Optical eyewear AR

In contrast to handheld mobiles, AR devices worn like eyeglasses or futuristic visors, such as Microsoft HoloLens and Metavision Meta, may be referred to as optical see-through eyewear augmented reality devices, or simply, smartglasses. As illustrated in the following image, they do not use video to capture and render the real world. Instead, you look directly through the visor and the computer graphics are optically merged with the scene:

The display technologies used to implement optical see-through AR vary from vendor to vendor, but the principles are similar. The glass that you look through while wearing the device is not a basic lens material that might be prescribed by your optometrist. It uses a combiner lens much like a beam splitter, with an angled surface that redirects a projected image coming from the side toward your eye.

An optical see-through display will mix the light from the real world with the virtual objects. Thus, brighter graphics are more visible and effective; darker areas may get lost. Black pixels are transparent. For similar reasons, these devices do not work great in brightly lit environments. You don't need a very dark room but dim lighting is more effective.

We can refer to these displays as binocular. You look through the visor with both eyes. Like VR headsets, there will be two separate views generated, one for each eye to account for parallax and enhance the perception of 3D. In real life, each eye sees a slightly different view in front, offset by the inter-pupillary distance between your eyes. The augmented computer graphics must also be drawn separately for each eye with similar offset viewpoints.

One such device is Microsoft HoloLens, a standalone mobile unit; Metavision Meta 2 can be tethered to a PC using its processing resources. Wearable AR headsets are packed with hardware, yet they must be in a form factor that is lightweight and ergonomic so they can be comfortably worn as you move around. The headsets typically include the following:

  • Lens optics, with a specific field of view
  • Forward-facing camera
  • Depth sensors for positional tracking and hand recognition
  • Accelerometer and gyroscope for linear and rotational motion detection and near-ear audio speakers
  • Microphone

Furthermore, as a standalone device, you could say that HoloLens is like wearing a laptop wrapped around your head--hopefully, not for the weight but the processing capacity! It runs Windows 10 and must handle all the spatial and graphics processing itself. To assist, Microsoft developed a custom chip called holographic processing unit (HPU) to complement the CPU and GPU.

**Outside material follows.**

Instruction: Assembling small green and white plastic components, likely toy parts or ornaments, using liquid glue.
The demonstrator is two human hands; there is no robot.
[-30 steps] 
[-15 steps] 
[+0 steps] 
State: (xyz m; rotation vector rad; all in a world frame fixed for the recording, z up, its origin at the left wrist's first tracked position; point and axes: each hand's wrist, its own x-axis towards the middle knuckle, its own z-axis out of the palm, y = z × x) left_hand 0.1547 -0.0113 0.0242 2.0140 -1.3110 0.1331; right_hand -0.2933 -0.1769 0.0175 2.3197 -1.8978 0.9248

Instead of headphones, wearable AR headsets often include near-ear speakers that don't block out environmental sounds. While handheld AR could also emit audio, it would come from the phone's speaker or the headphones you may have inserted into your ears. In either case, the audio would not be registered with the graphics. With wearable near-eye visual augmentation, it's safe to assume that your ears are close to your eyes. This enables the use of spatial audio for more convincing and immersive AR experiences.